Weather satellite lifts off a day late
Washington, DC - The US's latest weather satellite was successfully launched on Saturday from Space Launch Complex 37 at the Cape Canaveral Air Force Station in Florida.
The satellite is the second to be launched in the Geostationary Operational Environmental Satellite (GOES) N series of geostationary environmental weather satellites. These provide the familiar weather pictures seen on United States television newscasts every day.
GOES-O will initially act as a spare for the network, which is intended to improve weather forecasting and monitor environmental events around the world, particularly hurricane tracking.
It lifted off on a Delta IV rocket a day late because of storms.
"All indications are that GOES-O is in a normal orbit, with all spacecraft systems functioning properly," said Andre Dress, GOES deputy project manager at NASA's Goddard Space Flight Center. "We are proud of our support teams and pleased with the performance of the Delta IV launch vehicle."
Approximately four hours and 21 minutes after launch, the spacecraft separated from the launch vehicle.
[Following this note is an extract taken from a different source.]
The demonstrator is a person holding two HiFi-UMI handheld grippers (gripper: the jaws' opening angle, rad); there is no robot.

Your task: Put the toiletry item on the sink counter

The Universal Space Network Western Australia tracking site in Dongara monitored the spacecraft separation.
On July 7, GOES-O will be placed in its final orbit and renamed GOES-14. Approximately 24 days after launch, Boeing Space and Intelligence Systems will turn engineering control over to NASA. About five months later, NASA will transfer operational control of GOES-14 to NOAA. The satellite will be checked out, stored in orbit and available for activation should one of the operational GOES satellites degrade or exhaust its fuel.